Depuis longtemps, mon engagement, nourri par la proximité que permet le quotidien d’une ville comme Lille, m’a conduite à écouter ceux qui agissent pour une société du mieux-être. Dans la France qu’on aime devons-nous passer à côté d’aspirations essentielles, qui ne se résument pas à la possession de marchandises ? Il nous est permis de lancer ce questionnement sur un avenir postmatérialiste. Nous y avons souvent répondu, à gauche, en défendant la culture, la laïcité, la mixité, l’émancipation par l’éducation. Dans une société du mieux-être, les services publics personnalisés de demain seront ceux qui sauront écouter chaque personne, éviter les traitements anonymes, respecter le principe d’égalité et les besoins de chacun.

Mais cette société exige aussi de développer de nouvelles solidarités concrètes et collectives, indispensables à une société du souci de l’autre, du soin et de la responsabilité. A côté des temps de travail existent des temps et des lieux pour les liens sociaux, amicaux, familiaux, culturels et sportifs. Notre combat contre le travail du dimanche s’en inspire. A l’individualisme défendu par ce que le capitalisme a de pire, nous répondons par plus d’humanité.

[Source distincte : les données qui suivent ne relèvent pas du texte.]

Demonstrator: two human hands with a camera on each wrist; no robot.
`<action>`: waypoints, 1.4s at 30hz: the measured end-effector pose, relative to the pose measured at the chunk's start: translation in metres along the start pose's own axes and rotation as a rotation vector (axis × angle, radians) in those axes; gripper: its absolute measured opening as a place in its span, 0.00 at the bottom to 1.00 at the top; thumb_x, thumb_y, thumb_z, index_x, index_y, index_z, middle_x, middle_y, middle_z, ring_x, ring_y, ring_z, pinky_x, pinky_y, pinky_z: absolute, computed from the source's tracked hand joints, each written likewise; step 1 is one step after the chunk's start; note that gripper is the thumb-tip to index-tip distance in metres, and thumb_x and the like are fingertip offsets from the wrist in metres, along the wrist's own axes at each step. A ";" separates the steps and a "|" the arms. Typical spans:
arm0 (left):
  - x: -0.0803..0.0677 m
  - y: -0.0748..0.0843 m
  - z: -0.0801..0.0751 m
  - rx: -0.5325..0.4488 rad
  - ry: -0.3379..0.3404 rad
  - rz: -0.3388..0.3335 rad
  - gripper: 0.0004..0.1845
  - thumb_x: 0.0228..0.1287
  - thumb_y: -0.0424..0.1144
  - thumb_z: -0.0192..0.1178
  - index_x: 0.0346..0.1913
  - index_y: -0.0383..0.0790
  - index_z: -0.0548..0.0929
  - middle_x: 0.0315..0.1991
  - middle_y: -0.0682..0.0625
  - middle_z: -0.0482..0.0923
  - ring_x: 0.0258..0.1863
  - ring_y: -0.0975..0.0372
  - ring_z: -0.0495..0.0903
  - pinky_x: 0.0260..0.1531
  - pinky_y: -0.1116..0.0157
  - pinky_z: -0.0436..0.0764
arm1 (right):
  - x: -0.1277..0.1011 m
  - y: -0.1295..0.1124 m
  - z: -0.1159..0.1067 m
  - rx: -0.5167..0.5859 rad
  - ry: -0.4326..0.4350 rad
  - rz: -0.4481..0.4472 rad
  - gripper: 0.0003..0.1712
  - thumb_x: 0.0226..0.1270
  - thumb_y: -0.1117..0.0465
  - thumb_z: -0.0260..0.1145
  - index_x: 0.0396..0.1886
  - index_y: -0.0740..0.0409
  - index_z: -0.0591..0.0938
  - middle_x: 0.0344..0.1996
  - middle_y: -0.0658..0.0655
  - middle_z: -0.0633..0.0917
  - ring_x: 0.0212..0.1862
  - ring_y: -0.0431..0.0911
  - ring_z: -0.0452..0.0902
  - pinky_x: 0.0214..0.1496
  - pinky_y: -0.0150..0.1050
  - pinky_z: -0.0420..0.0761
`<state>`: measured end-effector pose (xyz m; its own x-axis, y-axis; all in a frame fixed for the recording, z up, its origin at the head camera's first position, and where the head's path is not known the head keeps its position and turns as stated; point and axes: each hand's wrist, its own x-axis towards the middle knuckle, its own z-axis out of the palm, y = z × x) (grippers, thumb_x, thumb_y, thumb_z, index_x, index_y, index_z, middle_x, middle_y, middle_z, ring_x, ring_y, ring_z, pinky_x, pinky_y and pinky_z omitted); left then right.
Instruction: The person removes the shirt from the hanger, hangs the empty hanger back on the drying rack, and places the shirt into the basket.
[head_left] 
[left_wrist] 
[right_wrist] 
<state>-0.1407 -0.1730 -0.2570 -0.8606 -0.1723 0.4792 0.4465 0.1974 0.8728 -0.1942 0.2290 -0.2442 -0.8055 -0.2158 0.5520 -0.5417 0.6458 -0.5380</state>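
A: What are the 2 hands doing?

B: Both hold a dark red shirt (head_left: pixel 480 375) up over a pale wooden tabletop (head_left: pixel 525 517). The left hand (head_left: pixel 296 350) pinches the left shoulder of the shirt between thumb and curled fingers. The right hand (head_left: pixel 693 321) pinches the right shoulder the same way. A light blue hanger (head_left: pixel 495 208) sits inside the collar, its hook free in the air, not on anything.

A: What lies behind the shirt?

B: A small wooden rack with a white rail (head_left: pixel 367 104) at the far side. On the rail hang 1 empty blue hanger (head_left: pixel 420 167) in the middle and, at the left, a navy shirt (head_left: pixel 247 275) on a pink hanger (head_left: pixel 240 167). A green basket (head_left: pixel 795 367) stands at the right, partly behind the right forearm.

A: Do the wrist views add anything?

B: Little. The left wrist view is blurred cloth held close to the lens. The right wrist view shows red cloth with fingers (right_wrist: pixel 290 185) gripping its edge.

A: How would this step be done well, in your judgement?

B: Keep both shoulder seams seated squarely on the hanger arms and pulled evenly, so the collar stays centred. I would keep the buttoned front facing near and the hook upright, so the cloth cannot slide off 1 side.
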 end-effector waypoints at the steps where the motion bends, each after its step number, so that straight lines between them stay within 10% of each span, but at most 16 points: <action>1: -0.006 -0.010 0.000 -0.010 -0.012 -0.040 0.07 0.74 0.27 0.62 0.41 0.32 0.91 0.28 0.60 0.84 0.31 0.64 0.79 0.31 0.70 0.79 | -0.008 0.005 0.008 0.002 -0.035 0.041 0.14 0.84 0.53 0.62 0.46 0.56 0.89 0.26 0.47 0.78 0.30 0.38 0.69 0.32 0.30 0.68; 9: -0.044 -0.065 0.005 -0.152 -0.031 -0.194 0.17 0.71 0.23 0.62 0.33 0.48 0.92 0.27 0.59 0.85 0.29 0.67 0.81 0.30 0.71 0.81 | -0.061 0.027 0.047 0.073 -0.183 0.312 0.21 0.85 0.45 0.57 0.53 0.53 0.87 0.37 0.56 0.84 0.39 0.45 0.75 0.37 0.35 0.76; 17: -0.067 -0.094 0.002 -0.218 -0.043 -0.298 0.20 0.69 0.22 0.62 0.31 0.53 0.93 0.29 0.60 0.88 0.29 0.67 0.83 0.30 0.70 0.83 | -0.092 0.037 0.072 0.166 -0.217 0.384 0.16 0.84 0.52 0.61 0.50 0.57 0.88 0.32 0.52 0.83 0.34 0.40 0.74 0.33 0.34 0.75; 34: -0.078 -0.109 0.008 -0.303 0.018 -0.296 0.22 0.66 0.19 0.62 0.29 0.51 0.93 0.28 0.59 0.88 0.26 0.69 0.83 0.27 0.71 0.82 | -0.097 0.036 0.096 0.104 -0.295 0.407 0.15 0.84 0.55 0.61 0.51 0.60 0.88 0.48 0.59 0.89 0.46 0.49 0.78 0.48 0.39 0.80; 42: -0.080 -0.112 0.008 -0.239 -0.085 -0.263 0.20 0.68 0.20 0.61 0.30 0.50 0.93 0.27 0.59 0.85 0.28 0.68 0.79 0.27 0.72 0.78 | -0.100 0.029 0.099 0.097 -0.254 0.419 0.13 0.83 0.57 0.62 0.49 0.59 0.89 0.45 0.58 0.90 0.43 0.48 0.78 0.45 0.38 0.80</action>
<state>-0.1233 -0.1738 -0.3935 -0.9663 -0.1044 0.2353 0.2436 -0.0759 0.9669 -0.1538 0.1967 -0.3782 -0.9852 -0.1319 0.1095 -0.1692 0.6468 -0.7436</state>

CHANGER PROFONDÉMENT LES PRATIQUES AU SEIN DE NOTRE PARTI

Rien de tout cela ne sera possible sans une pensée et des forces en mouvement. J’ai invité les socialistes à renouer avec les intellectuels, les chercheurs qui analysent la société, les “innovateurs du quotidien” qui réussissent en grand nombre des transformations locales et concrètes. Que tous ceux qui le souhaitent rejoignent cette mobilisation de l’intelligence collective, sans allégeance, pour une confrontation utile et sans complaisance.

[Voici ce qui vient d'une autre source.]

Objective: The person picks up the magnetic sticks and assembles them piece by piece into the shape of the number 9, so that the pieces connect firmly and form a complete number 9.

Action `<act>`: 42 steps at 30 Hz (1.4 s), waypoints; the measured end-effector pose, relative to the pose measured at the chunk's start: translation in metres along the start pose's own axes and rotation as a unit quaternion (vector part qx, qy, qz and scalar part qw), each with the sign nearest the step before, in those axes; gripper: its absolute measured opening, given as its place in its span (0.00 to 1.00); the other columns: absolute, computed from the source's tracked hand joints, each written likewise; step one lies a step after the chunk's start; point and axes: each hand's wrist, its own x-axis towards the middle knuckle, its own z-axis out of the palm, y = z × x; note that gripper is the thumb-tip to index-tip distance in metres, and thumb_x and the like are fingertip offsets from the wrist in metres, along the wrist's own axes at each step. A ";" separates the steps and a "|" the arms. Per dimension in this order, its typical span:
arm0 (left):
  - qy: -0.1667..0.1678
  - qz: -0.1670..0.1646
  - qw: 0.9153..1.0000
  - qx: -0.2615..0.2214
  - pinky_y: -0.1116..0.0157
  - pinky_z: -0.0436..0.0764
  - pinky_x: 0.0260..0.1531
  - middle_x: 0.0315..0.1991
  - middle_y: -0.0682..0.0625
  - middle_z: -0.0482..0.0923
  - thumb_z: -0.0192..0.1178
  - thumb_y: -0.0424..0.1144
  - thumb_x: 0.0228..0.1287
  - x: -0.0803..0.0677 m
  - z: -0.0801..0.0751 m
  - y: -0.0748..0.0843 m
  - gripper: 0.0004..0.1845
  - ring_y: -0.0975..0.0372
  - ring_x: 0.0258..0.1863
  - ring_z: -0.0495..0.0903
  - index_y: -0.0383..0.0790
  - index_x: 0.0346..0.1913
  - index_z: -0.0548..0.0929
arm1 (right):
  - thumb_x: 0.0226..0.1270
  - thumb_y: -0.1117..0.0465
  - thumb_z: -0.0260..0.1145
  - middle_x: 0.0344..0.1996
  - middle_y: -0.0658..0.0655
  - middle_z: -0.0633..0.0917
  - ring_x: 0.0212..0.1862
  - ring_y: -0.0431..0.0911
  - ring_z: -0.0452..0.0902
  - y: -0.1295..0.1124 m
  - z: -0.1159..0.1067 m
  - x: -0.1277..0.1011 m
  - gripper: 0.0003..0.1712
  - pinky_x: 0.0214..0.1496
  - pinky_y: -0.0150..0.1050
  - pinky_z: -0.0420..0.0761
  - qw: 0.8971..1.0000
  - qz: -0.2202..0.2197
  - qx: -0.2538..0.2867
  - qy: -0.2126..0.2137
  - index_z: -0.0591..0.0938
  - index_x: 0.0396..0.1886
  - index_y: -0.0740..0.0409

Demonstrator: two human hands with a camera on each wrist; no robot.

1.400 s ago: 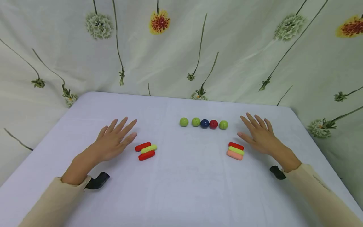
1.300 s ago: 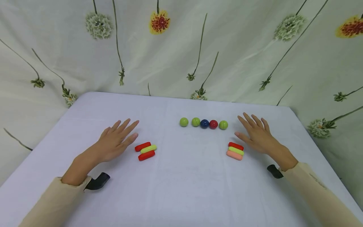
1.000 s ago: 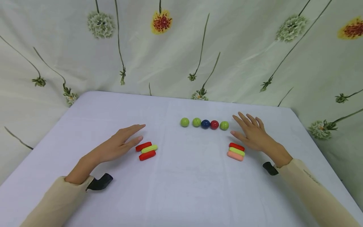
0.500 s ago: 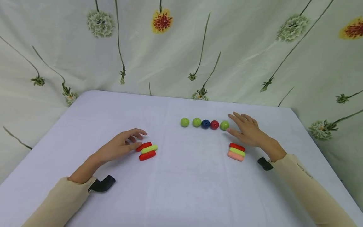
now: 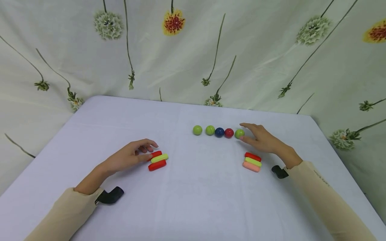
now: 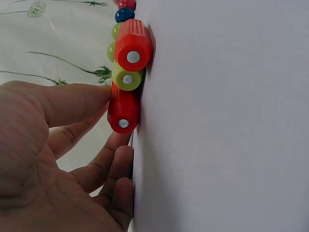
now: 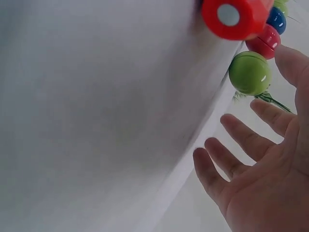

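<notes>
Hands at work on a white table (image 5: 187, 201), with a flower-print cloth (image 5: 193, 50) hung behind it. We see the left hand (image 5: 128, 156) lying beside a set of three short pegs and touching the far red peg (image 5: 156, 154): in the left wrist view the thumb tip rests against that peg (image 6: 124, 107) and the fingers curl loosely near it, so the grip is a light touch, not a closed pinch. Just beside it lie a yellow-green peg (image 5: 159, 158) and a second red peg (image 5: 157, 165), the three packed side by side.

We see the right hand (image 5: 262, 140) reaching toward a row of five balls, its fingers spread and relaxed, holding nothing. Its forefinger is just beside the rightmost green ball (image 5: 239, 133); we cannot tell whether they touch. Next in the row come a red ball (image 5: 229, 133), a blue ball (image 5: 219, 132) and two more green balls (image 5: 210, 130), the leftmost standing slightly apart.

Near the right wrist lies a second set of pegs (image 5: 252, 161), red, yellow-green and pink, close under the forearm. Black camera mounts (image 5: 110, 195) show at both cuffs of the beige sleeves.
</notes>
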 end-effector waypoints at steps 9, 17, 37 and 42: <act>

Il n’y aura pas d’alternative sans alternance ni d’alternance à gauche sans un PS rayonnant, porteur d’idées et profondément rénové. J’ai accepté d’animer la direction du Parti socialiste pour mener de pair la refondation de nos idées et la refondation de notre parti. Réinventer la démocratie, c’est notamment entendre la parole des citoyens : c’est tout le sens du tour de France que nous engageons pour débattre avec les Français de la société dans laquelle ils souhaitent vivre.

Réinventer la démocratie, c’est changer profondément les pratiques et les règles politiques au sein de notre parti, notamment sur le non-cumul des mandats et sur l’organisation de primaires ouvertes pour la désignation de notre candidat.

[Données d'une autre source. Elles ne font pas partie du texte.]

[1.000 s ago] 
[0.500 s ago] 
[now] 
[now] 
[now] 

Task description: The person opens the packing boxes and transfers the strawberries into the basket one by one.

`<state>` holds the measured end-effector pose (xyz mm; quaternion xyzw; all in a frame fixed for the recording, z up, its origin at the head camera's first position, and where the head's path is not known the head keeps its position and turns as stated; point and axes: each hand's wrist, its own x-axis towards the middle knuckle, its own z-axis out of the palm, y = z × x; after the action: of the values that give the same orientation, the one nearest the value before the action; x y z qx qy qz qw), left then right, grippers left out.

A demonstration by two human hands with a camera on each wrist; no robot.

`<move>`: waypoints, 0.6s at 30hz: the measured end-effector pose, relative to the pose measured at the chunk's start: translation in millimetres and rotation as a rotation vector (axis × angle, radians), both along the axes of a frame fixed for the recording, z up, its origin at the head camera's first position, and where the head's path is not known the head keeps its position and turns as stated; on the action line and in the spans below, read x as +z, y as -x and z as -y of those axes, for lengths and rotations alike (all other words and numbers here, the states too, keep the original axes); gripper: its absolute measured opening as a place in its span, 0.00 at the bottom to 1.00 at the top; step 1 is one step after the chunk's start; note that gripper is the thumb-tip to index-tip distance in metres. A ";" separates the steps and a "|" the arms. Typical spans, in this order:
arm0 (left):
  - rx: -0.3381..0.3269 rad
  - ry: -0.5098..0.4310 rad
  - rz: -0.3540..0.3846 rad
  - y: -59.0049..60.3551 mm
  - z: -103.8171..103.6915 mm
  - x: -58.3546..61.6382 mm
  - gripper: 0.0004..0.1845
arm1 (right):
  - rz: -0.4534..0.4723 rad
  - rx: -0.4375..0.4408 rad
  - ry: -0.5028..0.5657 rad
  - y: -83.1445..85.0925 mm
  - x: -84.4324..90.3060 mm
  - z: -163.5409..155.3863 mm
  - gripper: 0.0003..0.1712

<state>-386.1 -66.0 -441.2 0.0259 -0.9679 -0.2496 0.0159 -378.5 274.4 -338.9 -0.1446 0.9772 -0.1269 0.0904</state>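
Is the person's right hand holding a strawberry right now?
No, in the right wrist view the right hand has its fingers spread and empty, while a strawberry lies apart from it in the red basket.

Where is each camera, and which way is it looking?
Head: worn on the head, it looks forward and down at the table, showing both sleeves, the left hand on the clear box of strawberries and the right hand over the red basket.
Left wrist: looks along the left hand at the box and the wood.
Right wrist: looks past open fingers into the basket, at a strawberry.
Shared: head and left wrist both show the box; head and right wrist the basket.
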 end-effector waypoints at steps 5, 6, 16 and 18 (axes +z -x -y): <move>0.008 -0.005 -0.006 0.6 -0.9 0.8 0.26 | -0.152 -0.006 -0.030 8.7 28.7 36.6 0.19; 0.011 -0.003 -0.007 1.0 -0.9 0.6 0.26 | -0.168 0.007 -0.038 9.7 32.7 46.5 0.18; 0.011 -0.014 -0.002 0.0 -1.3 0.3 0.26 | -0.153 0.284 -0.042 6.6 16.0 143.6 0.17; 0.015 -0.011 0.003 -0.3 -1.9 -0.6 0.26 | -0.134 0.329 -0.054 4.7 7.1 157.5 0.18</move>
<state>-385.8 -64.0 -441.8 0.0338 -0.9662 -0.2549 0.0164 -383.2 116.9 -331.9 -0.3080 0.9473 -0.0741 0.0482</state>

C’est un PS porteur de valeurs et d’idées, modernisé dans son fonctionnement, qui doit s’ouvrir à toute la gauche. Le projet précédera les alliances, c’est incontournable. Notre manière responsable d’affronter ensemble ces enjeux de civilisation cimentera le socle de la “maison commune”. La gauche, dans sa diversité, a de l’imagination et de l’énergie à partager avec les Français. Alors, nous saurons faire partager l’espérance.

Martine Aubry, première secrétaire du Parti socialiste.